Task requirements |
Beginning with the line below that contains "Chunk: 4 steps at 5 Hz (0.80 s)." and ending with the line that contains "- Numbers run", copy every line exactly. Copy nothing else.

Items listed in a dataset
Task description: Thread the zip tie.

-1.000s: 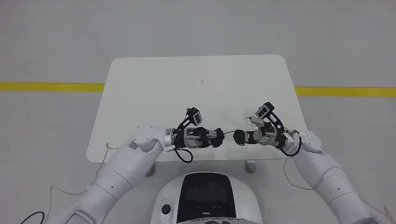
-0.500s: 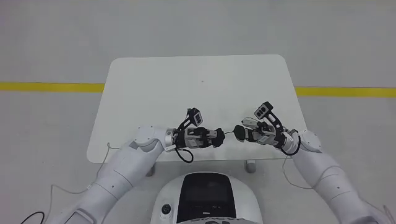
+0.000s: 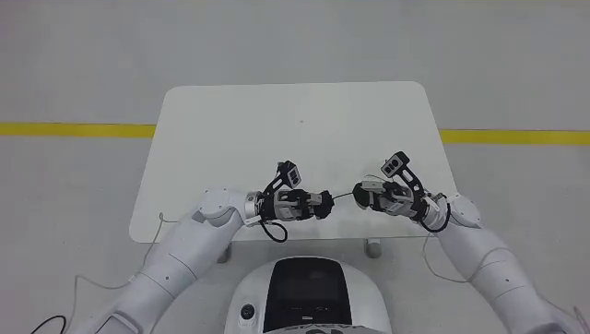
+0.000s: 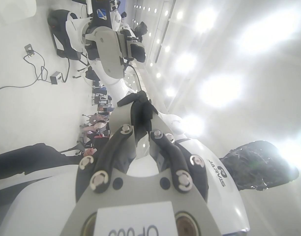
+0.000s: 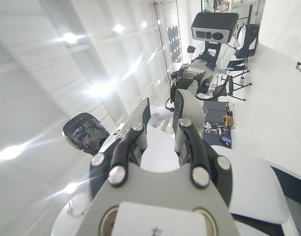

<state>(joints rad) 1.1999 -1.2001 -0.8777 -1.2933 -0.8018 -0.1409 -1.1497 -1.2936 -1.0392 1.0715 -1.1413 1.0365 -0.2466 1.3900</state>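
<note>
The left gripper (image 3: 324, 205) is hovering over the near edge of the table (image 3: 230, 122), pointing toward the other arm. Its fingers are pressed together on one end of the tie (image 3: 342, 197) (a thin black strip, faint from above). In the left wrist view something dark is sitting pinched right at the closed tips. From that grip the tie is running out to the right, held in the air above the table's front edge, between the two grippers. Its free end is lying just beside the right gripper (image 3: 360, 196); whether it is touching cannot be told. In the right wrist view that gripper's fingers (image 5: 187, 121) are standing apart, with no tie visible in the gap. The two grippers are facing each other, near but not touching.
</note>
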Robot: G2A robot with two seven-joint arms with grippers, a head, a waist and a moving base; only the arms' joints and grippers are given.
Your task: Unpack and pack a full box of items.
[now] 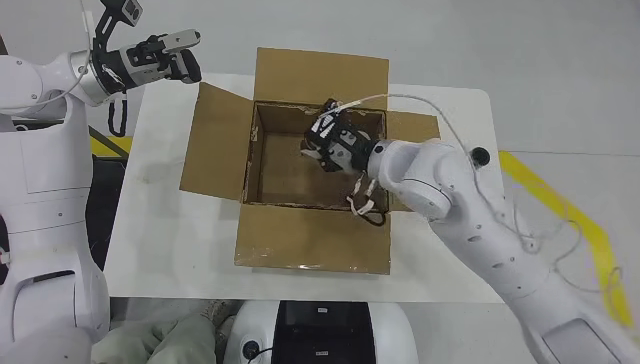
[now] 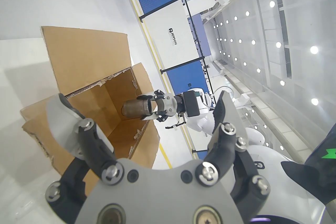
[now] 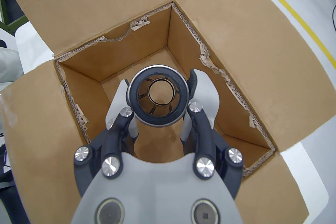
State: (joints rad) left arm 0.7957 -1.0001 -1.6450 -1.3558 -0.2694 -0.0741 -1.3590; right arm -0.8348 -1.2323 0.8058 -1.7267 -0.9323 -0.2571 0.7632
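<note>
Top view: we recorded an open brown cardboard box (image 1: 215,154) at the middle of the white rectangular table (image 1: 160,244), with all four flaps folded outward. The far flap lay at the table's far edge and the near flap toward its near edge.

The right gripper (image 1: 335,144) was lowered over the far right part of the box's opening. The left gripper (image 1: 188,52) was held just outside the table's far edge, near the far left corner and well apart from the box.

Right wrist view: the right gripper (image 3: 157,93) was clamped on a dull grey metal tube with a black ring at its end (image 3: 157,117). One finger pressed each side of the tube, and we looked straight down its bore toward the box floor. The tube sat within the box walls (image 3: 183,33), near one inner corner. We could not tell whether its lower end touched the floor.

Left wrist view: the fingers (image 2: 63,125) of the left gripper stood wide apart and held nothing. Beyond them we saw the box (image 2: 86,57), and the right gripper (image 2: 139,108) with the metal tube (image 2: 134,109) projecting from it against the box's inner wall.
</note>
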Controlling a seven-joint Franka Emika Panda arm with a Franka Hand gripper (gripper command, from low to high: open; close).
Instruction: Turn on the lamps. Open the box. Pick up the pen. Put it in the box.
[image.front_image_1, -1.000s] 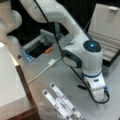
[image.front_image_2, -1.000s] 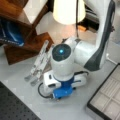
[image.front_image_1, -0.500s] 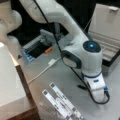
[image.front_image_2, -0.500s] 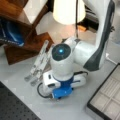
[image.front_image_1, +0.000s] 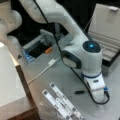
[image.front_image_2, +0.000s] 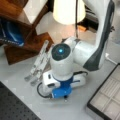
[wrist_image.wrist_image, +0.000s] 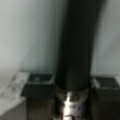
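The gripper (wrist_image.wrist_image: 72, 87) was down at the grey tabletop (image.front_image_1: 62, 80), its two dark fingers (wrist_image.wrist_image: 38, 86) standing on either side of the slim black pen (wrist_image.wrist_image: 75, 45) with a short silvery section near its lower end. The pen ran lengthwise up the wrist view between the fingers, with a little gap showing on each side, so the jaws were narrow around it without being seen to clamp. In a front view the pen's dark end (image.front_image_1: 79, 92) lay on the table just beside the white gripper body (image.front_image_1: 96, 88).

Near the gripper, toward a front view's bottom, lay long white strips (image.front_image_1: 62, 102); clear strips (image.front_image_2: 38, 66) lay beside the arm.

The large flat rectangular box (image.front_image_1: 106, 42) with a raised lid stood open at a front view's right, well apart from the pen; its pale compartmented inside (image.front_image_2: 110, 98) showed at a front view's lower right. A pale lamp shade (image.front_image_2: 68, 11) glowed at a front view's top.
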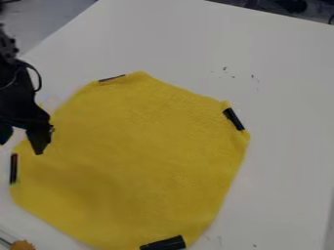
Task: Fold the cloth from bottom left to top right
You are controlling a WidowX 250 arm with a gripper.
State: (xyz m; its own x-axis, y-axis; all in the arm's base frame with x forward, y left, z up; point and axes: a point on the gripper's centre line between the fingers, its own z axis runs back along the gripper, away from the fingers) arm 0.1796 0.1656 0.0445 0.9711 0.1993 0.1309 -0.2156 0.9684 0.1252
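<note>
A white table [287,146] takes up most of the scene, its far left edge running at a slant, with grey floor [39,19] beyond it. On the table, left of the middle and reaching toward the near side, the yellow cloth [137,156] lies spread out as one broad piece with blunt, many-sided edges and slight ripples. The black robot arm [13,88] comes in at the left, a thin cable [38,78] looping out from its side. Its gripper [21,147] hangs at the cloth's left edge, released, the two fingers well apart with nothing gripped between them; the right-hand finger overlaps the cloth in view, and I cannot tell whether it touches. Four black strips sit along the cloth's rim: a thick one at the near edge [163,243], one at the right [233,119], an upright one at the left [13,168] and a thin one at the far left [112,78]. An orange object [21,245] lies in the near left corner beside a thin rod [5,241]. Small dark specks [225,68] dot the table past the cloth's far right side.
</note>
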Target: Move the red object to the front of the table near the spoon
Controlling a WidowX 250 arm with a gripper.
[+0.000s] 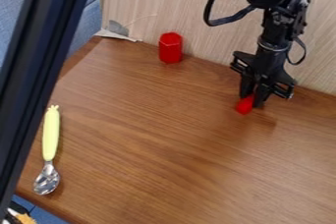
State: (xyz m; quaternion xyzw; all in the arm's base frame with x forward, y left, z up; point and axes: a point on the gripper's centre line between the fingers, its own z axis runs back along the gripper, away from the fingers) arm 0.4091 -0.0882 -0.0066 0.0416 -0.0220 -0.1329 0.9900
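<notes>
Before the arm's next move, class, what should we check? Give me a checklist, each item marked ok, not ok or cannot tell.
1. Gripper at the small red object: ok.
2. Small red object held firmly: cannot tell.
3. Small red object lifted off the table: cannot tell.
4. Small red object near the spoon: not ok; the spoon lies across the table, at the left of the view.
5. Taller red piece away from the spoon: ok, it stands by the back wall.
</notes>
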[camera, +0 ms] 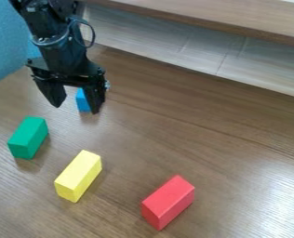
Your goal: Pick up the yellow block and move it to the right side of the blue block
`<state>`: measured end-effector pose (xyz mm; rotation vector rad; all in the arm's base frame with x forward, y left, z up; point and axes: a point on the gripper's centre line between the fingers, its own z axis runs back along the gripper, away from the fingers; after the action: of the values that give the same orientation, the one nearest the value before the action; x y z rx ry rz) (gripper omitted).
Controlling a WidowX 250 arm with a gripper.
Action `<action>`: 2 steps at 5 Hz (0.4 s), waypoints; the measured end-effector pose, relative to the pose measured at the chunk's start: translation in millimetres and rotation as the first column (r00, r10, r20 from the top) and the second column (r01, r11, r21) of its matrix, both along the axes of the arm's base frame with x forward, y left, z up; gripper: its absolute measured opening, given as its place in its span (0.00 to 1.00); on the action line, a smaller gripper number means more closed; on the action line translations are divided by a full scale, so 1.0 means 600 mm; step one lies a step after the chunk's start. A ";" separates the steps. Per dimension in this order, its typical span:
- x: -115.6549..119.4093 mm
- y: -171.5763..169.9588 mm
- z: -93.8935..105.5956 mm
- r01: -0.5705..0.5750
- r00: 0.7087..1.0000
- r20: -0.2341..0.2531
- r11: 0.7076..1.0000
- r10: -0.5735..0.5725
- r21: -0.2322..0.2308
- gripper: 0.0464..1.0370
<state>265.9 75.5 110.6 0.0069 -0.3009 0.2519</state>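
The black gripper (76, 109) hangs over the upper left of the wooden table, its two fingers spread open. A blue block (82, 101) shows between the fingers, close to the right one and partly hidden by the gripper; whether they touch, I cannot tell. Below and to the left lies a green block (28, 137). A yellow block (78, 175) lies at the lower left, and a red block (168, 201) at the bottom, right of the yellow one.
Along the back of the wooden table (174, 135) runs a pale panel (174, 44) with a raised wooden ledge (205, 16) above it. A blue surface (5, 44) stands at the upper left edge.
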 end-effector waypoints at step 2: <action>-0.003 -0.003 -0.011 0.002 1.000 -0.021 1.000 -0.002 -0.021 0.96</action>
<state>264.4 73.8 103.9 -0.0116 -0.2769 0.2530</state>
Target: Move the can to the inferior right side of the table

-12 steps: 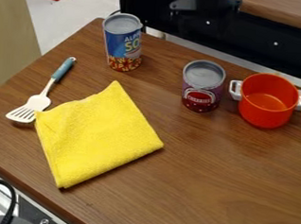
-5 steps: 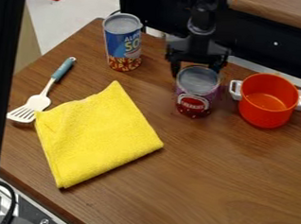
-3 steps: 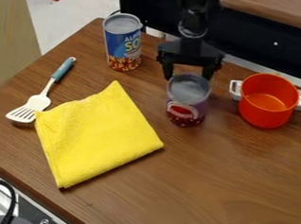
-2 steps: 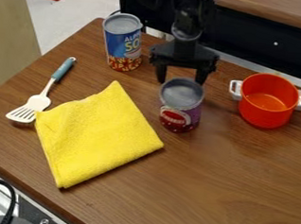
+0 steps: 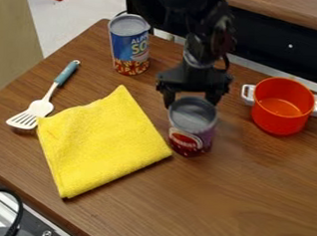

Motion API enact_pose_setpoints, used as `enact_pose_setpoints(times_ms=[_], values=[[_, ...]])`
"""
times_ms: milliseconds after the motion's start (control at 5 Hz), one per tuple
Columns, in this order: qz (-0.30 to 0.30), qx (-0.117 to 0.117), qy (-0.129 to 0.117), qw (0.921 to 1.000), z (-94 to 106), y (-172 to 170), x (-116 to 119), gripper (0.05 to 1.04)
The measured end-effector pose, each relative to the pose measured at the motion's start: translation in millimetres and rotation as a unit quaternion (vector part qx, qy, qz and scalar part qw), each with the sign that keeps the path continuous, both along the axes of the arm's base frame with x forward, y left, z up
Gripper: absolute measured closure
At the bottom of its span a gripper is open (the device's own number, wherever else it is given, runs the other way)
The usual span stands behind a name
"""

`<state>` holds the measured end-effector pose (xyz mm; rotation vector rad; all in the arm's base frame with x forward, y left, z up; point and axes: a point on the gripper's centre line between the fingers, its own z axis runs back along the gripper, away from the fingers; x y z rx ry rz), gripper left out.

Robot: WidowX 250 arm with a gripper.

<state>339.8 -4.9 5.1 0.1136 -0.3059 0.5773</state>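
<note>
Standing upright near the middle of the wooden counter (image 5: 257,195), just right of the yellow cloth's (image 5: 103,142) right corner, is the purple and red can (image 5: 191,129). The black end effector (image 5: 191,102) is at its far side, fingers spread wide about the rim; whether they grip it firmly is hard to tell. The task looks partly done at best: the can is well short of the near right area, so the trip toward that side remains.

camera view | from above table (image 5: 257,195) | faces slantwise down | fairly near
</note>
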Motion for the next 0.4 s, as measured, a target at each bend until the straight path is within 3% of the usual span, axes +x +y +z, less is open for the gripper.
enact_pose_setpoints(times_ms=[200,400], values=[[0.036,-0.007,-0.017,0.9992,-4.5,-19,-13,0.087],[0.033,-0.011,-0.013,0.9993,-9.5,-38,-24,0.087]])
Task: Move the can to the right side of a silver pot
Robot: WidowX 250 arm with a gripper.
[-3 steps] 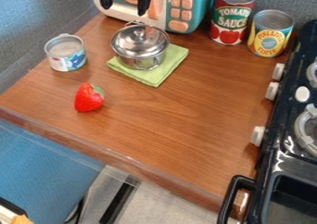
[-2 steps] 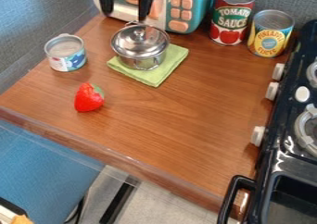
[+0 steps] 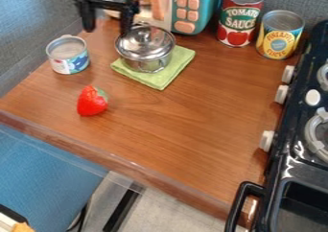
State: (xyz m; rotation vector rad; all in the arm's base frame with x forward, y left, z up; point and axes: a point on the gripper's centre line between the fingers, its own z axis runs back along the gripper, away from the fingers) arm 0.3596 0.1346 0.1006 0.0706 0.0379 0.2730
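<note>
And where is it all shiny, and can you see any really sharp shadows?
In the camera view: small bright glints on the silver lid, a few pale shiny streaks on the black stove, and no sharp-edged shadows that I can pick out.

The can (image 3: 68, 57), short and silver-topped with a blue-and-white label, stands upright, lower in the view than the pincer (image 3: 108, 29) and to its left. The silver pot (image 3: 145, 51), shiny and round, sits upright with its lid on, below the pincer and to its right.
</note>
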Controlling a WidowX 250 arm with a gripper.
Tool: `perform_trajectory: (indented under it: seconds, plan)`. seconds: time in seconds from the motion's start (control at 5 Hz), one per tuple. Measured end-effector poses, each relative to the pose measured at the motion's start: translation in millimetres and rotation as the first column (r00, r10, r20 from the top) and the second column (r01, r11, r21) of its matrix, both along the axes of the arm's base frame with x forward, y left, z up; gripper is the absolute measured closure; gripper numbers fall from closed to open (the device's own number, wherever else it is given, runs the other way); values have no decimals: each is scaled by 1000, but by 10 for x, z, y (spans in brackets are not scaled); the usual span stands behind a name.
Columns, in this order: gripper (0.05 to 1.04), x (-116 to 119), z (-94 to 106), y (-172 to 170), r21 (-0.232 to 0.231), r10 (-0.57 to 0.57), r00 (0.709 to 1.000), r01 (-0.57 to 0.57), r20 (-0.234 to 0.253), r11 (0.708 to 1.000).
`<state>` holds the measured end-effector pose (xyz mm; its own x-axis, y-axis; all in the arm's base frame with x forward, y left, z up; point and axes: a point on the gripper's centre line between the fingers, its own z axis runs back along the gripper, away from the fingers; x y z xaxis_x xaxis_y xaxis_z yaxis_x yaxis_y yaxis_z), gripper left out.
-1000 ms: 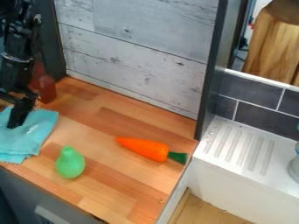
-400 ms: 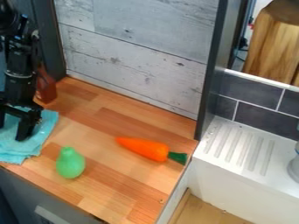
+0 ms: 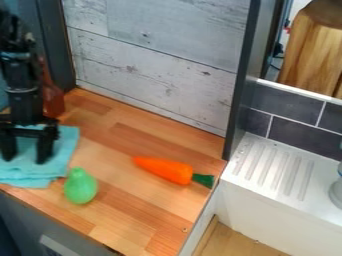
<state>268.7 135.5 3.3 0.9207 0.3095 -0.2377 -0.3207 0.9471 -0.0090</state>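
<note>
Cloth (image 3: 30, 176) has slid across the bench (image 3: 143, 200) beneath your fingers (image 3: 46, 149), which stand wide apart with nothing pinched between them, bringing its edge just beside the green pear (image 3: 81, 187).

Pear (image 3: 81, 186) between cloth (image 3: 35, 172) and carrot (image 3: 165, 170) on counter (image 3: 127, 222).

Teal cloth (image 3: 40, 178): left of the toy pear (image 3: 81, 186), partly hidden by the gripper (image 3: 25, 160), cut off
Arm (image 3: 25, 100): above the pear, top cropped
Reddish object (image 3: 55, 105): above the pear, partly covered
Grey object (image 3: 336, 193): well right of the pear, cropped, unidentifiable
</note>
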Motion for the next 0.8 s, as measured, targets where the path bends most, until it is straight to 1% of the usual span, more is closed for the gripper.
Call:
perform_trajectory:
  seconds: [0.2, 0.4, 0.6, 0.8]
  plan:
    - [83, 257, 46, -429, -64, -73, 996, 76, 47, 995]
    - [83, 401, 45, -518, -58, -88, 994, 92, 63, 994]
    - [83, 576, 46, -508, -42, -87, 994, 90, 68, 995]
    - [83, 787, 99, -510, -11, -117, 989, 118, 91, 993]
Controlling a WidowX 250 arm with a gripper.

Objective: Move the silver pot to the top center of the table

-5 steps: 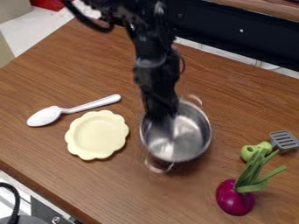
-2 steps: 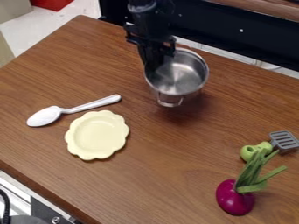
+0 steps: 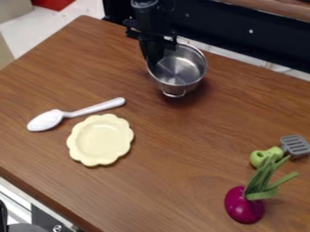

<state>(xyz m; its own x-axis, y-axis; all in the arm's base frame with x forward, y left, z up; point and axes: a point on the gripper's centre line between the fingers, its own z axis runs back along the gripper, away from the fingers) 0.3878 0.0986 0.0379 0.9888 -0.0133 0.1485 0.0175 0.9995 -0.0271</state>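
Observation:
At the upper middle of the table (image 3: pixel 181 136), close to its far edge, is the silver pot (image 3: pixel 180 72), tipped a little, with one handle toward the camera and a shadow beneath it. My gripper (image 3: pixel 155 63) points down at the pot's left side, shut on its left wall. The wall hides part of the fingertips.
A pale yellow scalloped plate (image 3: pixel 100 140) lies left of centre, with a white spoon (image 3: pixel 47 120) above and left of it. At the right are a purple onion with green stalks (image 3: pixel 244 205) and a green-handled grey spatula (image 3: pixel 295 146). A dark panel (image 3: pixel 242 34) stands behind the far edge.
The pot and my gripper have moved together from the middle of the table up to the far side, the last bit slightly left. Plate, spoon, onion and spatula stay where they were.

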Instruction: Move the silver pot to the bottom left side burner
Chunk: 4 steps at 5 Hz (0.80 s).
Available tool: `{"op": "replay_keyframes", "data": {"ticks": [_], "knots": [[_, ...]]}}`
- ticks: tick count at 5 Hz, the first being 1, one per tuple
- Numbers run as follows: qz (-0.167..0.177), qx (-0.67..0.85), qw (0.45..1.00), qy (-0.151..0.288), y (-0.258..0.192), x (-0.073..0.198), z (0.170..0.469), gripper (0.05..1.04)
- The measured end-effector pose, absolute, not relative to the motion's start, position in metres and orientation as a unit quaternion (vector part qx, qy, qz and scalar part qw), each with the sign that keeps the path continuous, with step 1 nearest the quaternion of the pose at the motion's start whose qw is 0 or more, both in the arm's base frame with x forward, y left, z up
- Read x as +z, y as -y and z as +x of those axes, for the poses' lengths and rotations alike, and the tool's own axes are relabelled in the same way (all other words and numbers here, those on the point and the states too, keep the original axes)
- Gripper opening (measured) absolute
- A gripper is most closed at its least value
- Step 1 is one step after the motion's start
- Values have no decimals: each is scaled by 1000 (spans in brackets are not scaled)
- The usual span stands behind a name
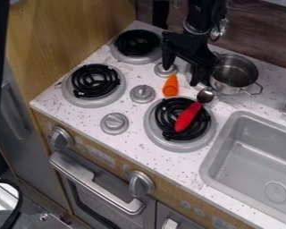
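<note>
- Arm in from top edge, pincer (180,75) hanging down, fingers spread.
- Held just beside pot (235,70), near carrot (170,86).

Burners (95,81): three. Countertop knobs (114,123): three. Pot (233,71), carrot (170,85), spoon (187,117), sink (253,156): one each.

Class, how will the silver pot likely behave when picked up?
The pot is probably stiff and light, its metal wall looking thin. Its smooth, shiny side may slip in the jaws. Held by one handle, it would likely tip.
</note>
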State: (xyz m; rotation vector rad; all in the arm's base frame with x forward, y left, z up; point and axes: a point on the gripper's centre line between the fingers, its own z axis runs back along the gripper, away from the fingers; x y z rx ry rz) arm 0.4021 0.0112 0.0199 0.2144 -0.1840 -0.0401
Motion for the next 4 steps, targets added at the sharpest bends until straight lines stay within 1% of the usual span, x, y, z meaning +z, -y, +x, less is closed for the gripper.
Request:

Task answer |
Chunk: 4 steps at 5 Hz (0.80 s).
Available tool: `{"op": "replay_keyframes", "data": {"ticks": [_], "knots": [[_, ...]]}}`
- ticks: tick count at 5 Hz, the first being 1, one per tuple
- Numbers run as follows: qz (-0.167..0.177), qx (-0.67..0.85), qw (0.45..1.00), qy (-0.151..0.288), y (-0.258..0.192), x (-0.073..0.198), z (0.170..0.469), gripper (0.05..1.04)

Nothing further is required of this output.